Problem description: A verbatim copy is needed of the lines below from the one containing "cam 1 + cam" up to and including the one containing "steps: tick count", excluding pictures.

--------------------

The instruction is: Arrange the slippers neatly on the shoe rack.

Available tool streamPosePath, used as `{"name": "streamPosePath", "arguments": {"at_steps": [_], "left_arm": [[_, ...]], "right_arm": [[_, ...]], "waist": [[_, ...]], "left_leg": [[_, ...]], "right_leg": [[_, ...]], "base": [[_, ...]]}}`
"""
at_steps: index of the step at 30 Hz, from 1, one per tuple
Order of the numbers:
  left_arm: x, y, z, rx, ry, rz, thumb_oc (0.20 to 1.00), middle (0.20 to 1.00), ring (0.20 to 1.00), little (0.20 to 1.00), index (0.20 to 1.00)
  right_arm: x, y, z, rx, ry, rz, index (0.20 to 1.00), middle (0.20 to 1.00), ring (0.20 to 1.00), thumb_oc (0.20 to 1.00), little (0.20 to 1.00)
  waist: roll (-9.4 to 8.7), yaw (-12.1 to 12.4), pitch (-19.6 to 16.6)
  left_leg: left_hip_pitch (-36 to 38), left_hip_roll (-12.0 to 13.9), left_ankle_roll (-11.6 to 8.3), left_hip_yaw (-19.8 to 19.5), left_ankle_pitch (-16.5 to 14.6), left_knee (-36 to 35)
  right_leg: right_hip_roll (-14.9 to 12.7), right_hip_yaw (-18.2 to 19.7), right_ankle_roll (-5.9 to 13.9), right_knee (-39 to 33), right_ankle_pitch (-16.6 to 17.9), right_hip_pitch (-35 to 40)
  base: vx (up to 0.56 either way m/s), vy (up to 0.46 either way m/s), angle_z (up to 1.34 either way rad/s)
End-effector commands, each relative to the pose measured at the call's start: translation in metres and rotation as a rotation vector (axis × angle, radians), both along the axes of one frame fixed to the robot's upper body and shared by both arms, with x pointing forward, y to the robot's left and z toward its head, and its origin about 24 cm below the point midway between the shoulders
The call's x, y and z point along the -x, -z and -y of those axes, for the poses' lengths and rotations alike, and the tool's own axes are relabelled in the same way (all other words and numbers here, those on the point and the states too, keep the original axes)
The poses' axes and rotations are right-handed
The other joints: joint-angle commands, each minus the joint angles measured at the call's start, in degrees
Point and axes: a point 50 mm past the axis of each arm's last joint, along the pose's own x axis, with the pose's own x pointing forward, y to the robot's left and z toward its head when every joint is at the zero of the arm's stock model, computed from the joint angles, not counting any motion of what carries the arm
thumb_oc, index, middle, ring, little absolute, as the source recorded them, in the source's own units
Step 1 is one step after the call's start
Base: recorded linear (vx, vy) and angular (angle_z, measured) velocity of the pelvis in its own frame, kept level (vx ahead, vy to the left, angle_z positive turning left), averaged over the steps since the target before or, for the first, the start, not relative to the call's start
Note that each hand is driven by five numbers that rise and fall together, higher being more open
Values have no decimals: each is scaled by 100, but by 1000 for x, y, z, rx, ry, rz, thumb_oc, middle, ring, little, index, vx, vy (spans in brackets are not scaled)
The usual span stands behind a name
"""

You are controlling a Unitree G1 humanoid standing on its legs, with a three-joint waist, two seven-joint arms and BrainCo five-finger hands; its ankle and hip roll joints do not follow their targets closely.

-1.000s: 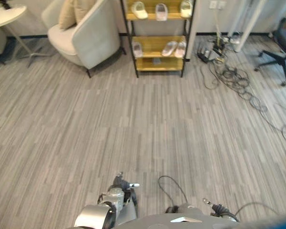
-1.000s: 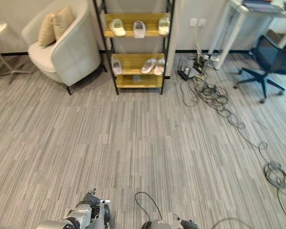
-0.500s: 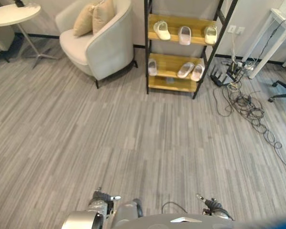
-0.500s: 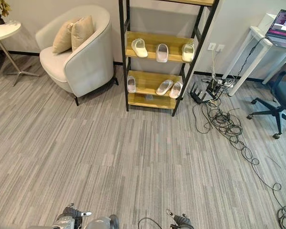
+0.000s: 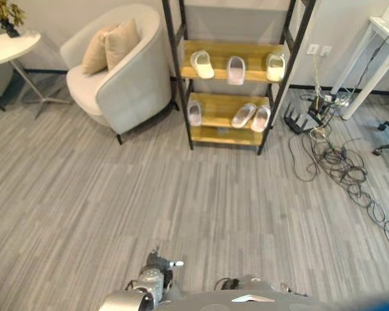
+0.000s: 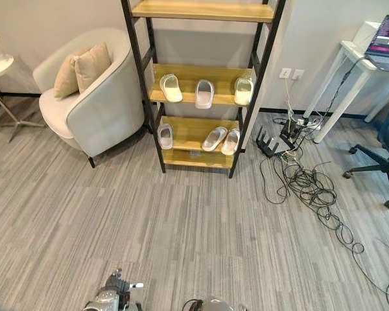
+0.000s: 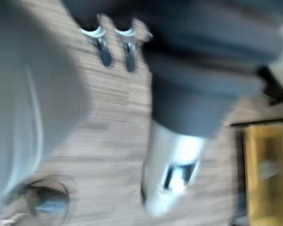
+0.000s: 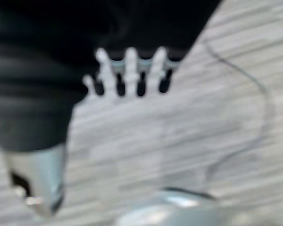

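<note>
Six pale slippers sit on the shoe rack (image 6: 157,133), a black-framed unit with wooden shelves standing against the far wall. On the upper of the two occupied shelves lie three: a cream slipper (image 6: 171,87) at the robot's left, a lilac-tinted slipper (image 6: 204,93) in the middle, and a cream slipper by the right post (image 6: 244,90). On the shelf below, a single slipper (image 6: 165,136) lies near the left post, well apart from a pair (image 6: 222,139) that lies side by side, angled, near the right post. The right eye view also shows a bare wooden top shelf (image 6: 201,10); the left eye view cuts the rack off below it.

Left of the rack stands a light armchair (image 6: 104,110) with two tan cushions (image 6: 78,68), and beyond it a round white side table (image 5: 10,48). Right of the rack, a tangle of cables (image 6: 308,184) lies on the grey striped floor (image 6: 181,233) beneath a white desk (image 6: 350,71); the right eye view adds a dark office chair (image 6: 386,162).

The left hand (image 7: 115,42) shows in its wrist view with fingers extended above the floor, grasping nothing. The right hand (image 8: 132,75) in its wrist view likewise has its fingers straight and spread, empty.
</note>
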Motion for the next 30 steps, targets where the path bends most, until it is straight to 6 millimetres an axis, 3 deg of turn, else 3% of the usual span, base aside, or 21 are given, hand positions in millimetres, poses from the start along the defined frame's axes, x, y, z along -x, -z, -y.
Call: {"name": "streamPosePath", "arguments": {"at_steps": [1,2,3,4,6,7,8,12,16,19,24,26,30], "left_arm": [[15,6,4,22,-32,-35,1000,1000,1000,1000,1000],[15,5,-2,24,-58,-20,1000,1000,1000,1000,1000],[15,5,-3,24,-58,-20,1000,1000,1000,1000,1000],[15,4,-8,16,-70,-13,1000,1000,1000,1000,1000],[16,3,-15,-2,-74,-18,1000,1000,1000,1000,1000],[33,7,-17,-17,-106,-63,1000,1000,1000,1000,1000],[33,7,-17,-17,-106,-63,1000,1000,1000,1000,1000],[63,14,-22,-40,-124,-153,1000,1000,1000,1000,1000],[59,12,-29,-52,-158,-146,1000,1000,1000,1000,1000],[51,10,-28,-45,-169,-121,1000,1000,1000,1000,1000],[45,10,-23,-52,-135,-124,1000,1000,1000,1000,1000],[40,9,-18,-50,-90,-120,1000,1000,1000,1000,1000],[38,11,-7,-54,-2,-138,1000,1000,1000,1000,1000]], "right_arm": [[3,-2,12,56,18,2,1000,1000,1000,1000,1000],[-1,-3,13,67,-3,13,1000,1000,1000,1000,1000],[-1,-3,13,67,-3,13,1000,1000,1000,1000,1000],[-5,-4,13,68,-18,20,1000,1000,1000,1000,1000],[-6,-4,10,68,-42,19,1000,1000,1000,1000,1000],[-4,-2,5,58,-57,8,1000,1000,1000,1000,1000],[-4,-2,5,58,-57,8,1000,1000,1000,1000,1000],[8,2,-5,48,-90,-28,1000,1000,1000,1000,1000],[6,2,-10,26,-107,-20,1000,1000,1000,1000,1000],[7,2,-8,29,-99,-27,1000,1000,1000,1000,1000],[15,4,-11,19,-105,-55,1000,1000,1000,1000,1000],[22,5,-10,10,-101,-71,1000,1000,1000,1000,1000],[33,7,-10,3,-97,-96,1000,1000,1000,1000,1000]], "waist": [[162,159,118],[225,235,246],[221,244,259],[234,298,351],[327,357,428],[376,470,397],[377,463,390],[344,617,138],[300,619,12],[309,554,-27],[264,366,53],[166,227,70],[68,96,113]], "left_leg": [[420,-116,35,63,-990,-1725],[254,229,-9,29,-460,-2353],[270,232,-11,38,-464,-2351],[132,362,-64,-147,-150,-2530],[51,636,-132,-351,172,-3027],[392,438,-107,-433,80,-3183],[392,434,-106,-436,99,-3207],[860,-53,51,-364,-167,-3293],[1251,-291,373,-4,-399,-3485],[1505,-440,472,121,-662,-3523],[1794,-512,437,156,-988,-3433],[2070,-563,326,152,-1210,-3382],[2314,-558,190,164,-1492,-3115]], "right_leg": [[-32,165,540,-307,367,415],[63,271,572,-252,221,562],[61,280,571,-245,216,570],[89,350,608,-212,144,707],[153,416,670,-179,-45,950],[135,565,821,-167,-111,1165],[138,558,819,-184,-97,1164],[-29,670,1110,-425,-64,1632],[-349,884,1544,395,915,1089],[-611,812,1504,434,1015,693],[-918,567,1404,-18,1088,318],[-1162,526,1439,-482,1503,6],[-1478,456,1528,-746,1907,-155]], "base": [[330,43,4],[220,53,-7],[241,85,-23],[191,82,-34],[406,190,-44],[382,189,-57],[344,182,-62],[371,203,-6],[207,220,16],[178,172,-5],[175,8,-12],[289,-136,12],[238,-158,1]]}}
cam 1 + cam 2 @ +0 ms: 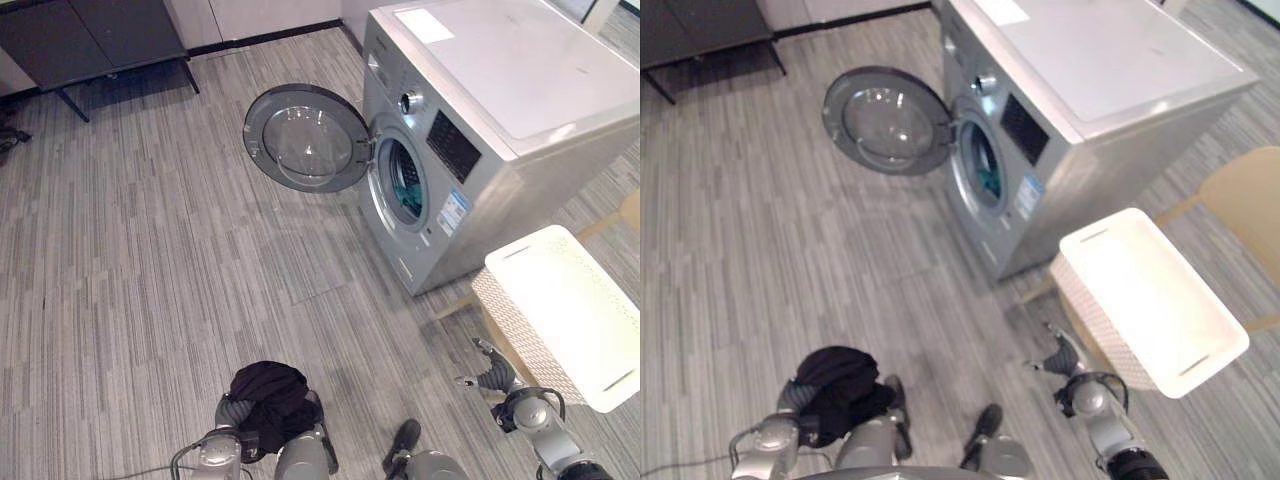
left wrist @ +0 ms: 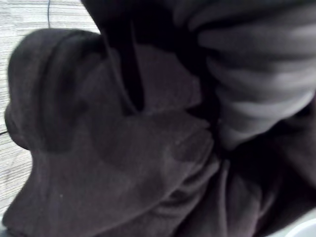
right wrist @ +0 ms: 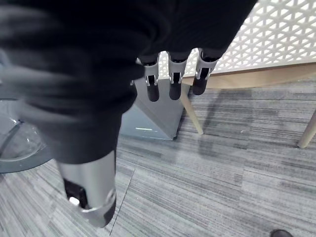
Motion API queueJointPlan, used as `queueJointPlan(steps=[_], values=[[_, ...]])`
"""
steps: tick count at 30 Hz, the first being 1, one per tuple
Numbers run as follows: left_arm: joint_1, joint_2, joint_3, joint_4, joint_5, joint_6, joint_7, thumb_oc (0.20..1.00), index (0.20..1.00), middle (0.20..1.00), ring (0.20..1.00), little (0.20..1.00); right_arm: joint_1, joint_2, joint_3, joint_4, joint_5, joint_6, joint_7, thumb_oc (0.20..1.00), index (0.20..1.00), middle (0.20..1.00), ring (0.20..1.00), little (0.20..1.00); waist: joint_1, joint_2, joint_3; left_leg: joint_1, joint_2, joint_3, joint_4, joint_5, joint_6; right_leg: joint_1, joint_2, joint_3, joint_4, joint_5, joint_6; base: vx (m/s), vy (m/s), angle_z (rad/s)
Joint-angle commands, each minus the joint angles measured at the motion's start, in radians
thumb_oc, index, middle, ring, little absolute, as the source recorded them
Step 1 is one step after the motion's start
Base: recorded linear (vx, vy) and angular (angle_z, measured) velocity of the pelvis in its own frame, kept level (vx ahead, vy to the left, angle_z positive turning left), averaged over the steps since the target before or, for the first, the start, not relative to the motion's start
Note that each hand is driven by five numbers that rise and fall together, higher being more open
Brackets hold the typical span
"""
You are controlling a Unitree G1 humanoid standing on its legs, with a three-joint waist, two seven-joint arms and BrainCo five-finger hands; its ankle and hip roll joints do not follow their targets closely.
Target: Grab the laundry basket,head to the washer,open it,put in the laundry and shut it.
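Note:
The silver washer (image 1: 500, 110) stands at the upper right with its round door (image 1: 305, 137) swung wide open. A bit of teal cloth (image 1: 408, 195) lies in the drum. To its right, the white lattice laundry basket (image 1: 512, 322) rests on a wooden seat. A bundle of black laundry (image 1: 268, 398) sits bunched over my left hand (image 1: 232, 412) low in the view, above the floor. That dark cloth (image 2: 108, 158) wraps the hand in the left wrist view. My right hand (image 1: 492, 372) is open, fingers (image 3: 170, 84) straight, just beside the basket wall (image 3: 276, 34) without touching it.
A dark cabinet on thin legs (image 1: 90, 35) stands at the far left by the wall. A wooden chair (image 1: 1240, 195) shows behind the basket, and wooden legs (image 3: 190, 113) hold it up. Striped grey floor (image 1: 150, 260) stretches between me and the washer.

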Motion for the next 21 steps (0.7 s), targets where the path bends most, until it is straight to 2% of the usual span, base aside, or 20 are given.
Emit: queueJointPlan(steps=[1, 2, 4, 5, 8, 9, 10, 12, 13, 14, 15, 16, 18, 19, 20, 21], values=[[-0.028, 0.077, 0.011, -0.067, 0.031, -0.037, 0.037, 0.200, 0.200, 0.200, 0.200, 0.200, -0.052, 0.020, 0.053, -0.028, -0.045, -0.014, -0.032, 1.000, 1.000, 1.000, 1.000, 1.000, 0.017, -0.040, -0.002, -0.013, -0.041, -0.071, 0.053, -0.146, 0.003, 0.005, -0.063, 0.158, 0.200, -0.033, 0.064, 0.15, 0.197, 0.55], [-0.029, 0.077, 0.011, -0.066, 0.031, -0.037, 0.037, 0.200, 0.200, 0.200, 0.200, 0.200, -0.053, 0.021, 0.054, -0.027, -0.045, -0.015, -0.032, 1.000, 1.000, 1.000, 1.000, 1.000, 0.018, -0.042, -0.002, -0.014, -0.042, -0.069, 0.053, -0.147, 0.004, 0.001, -0.066, 0.161, 0.205, -0.034, 0.066, 0.10, 0.087, 0.57], [-0.046, 0.087, -0.010, -0.094, 0.032, -0.039, 0.039, 0.200, 0.200, 0.200, 0.200, 0.200, -0.059, 0.026, 0.057, -0.055, -0.041, -0.017, -0.034, 1.000, 1.000, 1.000, 1.000, 1.000, -0.009, -0.039, 0.022, 0.017, -0.059, -0.116, 0.044, -0.164, 0.011, -0.099, 0.034, 0.299, 0.269, -0.073, 0.044, 0.17, 0.102, 0.69], [-0.053, 0.081, -0.015, -0.096, 0.020, -0.043, 0.039, 0.200, 0.200, 0.200, 0.200, 0.200, -0.066, 0.022, 0.065, -0.048, -0.033, -0.019, -0.036, 1.000, 1.000, 1.000, 1.000, 1.000, -0.022, -0.025, 0.039, 0.033, -0.067, -0.141, 0.047, -0.162, 0.020, -0.158, 0.088, 0.335, 0.215, -0.062, 0.034, 0.15, 0.094, 0.77], [-0.058, 0.074, -0.026, -0.089, 0.014, -0.041, 0.039, 0.200, 0.200, 0.200, 0.200, 0.200, -0.072, 0.023, 0.070, -0.039, -0.027, -0.016, -0.039, 1.000, 1.000, 1.000, 1.000, 1.000, -0.033, -0.026, 0.053, 0.064, -0.082, -0.170, 0.047, -0.182, 0.023, -0.199, 0.112, 0.350, 0.149, -0.037, 0.024, 0.20, 0.031, 0.58], [-0.065, 0.072, -0.027, -0.079, 0.012, -0.040, 0.041, 0.200, 0.200, 0.200, 0.200, 0.200, -0.074, 0.024, 0.070, -0.035, -0.025, -0.015, -0.042, 1.000, 1.000, 1.000, 1.000, 1.000, -0.040, -0.030, 0.057, 0.081, -0.091, -0.188, 0.045, -0.195, 0.024, -0.222, 0.126, 0.362, 0.111, -0.015, 0.030, 0.32, -0.039, 0.37], [-0.072, 0.067, -0.027, -0.060, 0.013, -0.037, 0.040, 0.200, 0.200, 0.200, 0.200, 0.200, -0.067, 0.025, 0.065, -0.027, -0.018, -0.011, -0.042, 1.000, 1.000, 1.000, 1.000, 1.000, -0.055, -0.038, 0.063, 0.114, -0.112, -0.221, 0.049, -0.225, 0.024, -0.257, 0.140, 0.371, 0.006, 0.041, 0.049, 0.44, -0.064, 0.35], [-0.073, 0.062, -0.026, -0.054, 0.016, -0.034, 0.037, 0.200, 0.200, 0.200, 0.200, 0.200, -0.060, 0.030, 0.063, -0.016, -0.017, -0.005, -0.038, 1.000, 1.000, 1.000, 1.000, 1.000, -0.064, -0.049, 0.063, 0.141, -0.130, -0.248, 0.052, -0.247, 0.019, -0.285, 0.134, 0.351, -0.091, 0.084, 0.070, 0.37, -0.059, 0.53], [-0.072, 0.061, -0.026, -0.054, 0.016, -0.034, 0.037, 0.200, 0.200, 0.200, 0.200, 0.200, -0.059, 0.030, 0.063, -0.016, -0.017, -0.005, -0.038, 1.000, 1.000, 1.000, 1.000, 1.000, -0.066, -0.044, 0.066, 0.147, -0.125, -0.252, 0.053, -0.252, 0.018, -0.277, 0.139, 0.346, -0.094, 0.083, 0.071, 0.45, -0.079, 0.46], [-0.067, 0.058, -0.025, -0.043, 0.028, -0.032, 0.028, 0.200, 0.200, 0.200, 0.200, 0.200, -0.050, 0.035, 0.060, -0.007, -0.018, 0.000, -0.031, 1.000, 1.000, 1.000, 1.000, 1.000, -0.066, -0.050, 0.058, 0.183, -0.133, -0.272, 0.048, -0.283, 0.011, -0.304, 0.136, 0.329, -0.134, 0.096, 0.089, 0.40, -0.085, 0.23], [-0.060, 0.052, -0.024, -0.043, 0.032, -0.033, 0.024, 0.200, 0.200, 0.200, 0.200, 0.200, -0.043, 0.036, 0.063, -0.003, -0.024, -0.001, -0.027, 1.000, 1.000, 1.000, 1.000, 1.000, -0.078, -0.053, 0.053, 0.187, -0.139, -0.281, 0.051, -0.282, 0.012, -0.302, 0.129, 0.307, -0.148, 0.120, 0.085, 0.40, -0.085, 0.18], [-0.059, 0.051, -0.024, -0.043, 0.032, -0.033, 0.024, 0.200, 0.200, 0.200, 0.200, 0.200, -0.042, 0.036, 0.063, -0.003, -0.024, -0.001, -0.027, 1.000, 1.000, 1.000, 1.000, 1.000, -0.078, -0.049, 0.055, 0.192, -0.134, -0.282, 0.051, -0.286, 0.011, -0.297, 0.133, 0.305, -0.149, 0.117, 0.085, 0.19, -0.077, 0.29], [-0.049, 0.045, -0.028, -0.038, 0.043, -0.032, 0.020, 0.200, 0.200, 0.200, 0.200, 0.200, -0.024, 0.038, 0.059, 0.006, -0.022, -0.006, -0.028, 1.000, 1.000, 1.000, 1.000, 1.000, -0.081, -0.059, 0.035, 0.220, -0.151, -0.298, 0.055, -0.316, 0.009, -0.265, 0.122, 0.300, -0.160, 0.129, 0.070, 0.42, -0.157, 0.28], [-0.041, 0.038, -0.042, -0.040, 0.050, -0.029, 0.013, 0.200, 0.200, 0.200, 0.200, 0.200, -0.009, 0.037, 0.048, 0.000, -0.015, -0.011, -0.026, 1.000, 1.000, 1.000, 1.000, 1.000, -0.098, -0.050, 0.012, 0.240, -0.130, -0.306, 0.089, -0.354, -0.011, -0.250, 0.127, 0.316, -0.129, 0.119, 0.052, 0.74, -0.268, 0.71], [-0.028, 0.031, -0.051, -0.053, 0.052, -0.025, 0.002, 0.200, 0.200, 0.200, 0.200, 0.200, 0.000, 0.034, 0.032, -0.002, -0.009, -0.013, -0.026, 1.000, 1.000, 1.000, 1.000, 1.000, -0.117, -0.039, -0.009, 0.237, -0.095, -0.272, 0.174, -0.369, -0.052, -0.215, 0.126, 0.299, -0.118, 0.096, 0.035, 0.57, -0.225, 1.03], [-0.029, 0.031, -0.051, -0.053, 0.052, -0.025, 0.002, 0.200, 0.200, 0.200, 0.200, 0.200, -0.001, 0.035, 0.032, -0.002, -0.009, -0.013, -0.026, 1.000, 1.000, 1.000, 1.000, 1.000, -0.119, -0.043, -0.011, 0.233, -0.098, -0.273, 0.174, -0.366, -0.051, -0.217, 0.122, 0.299, -0.120, 0.099, 0.035, 0.49, -0.220, 1.18]])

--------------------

Problem solution:
cam 1 + cam 2 @ +0 ms: 
left wrist @ +0 ms: 
right wrist @ +0 ms: 
Motion API queueJointPlan, used as `queueJointPlan(steps=[_], values=[[_, ...]])`
"""
steps: tick count at 30 Hz, the first being 1, one per tuple

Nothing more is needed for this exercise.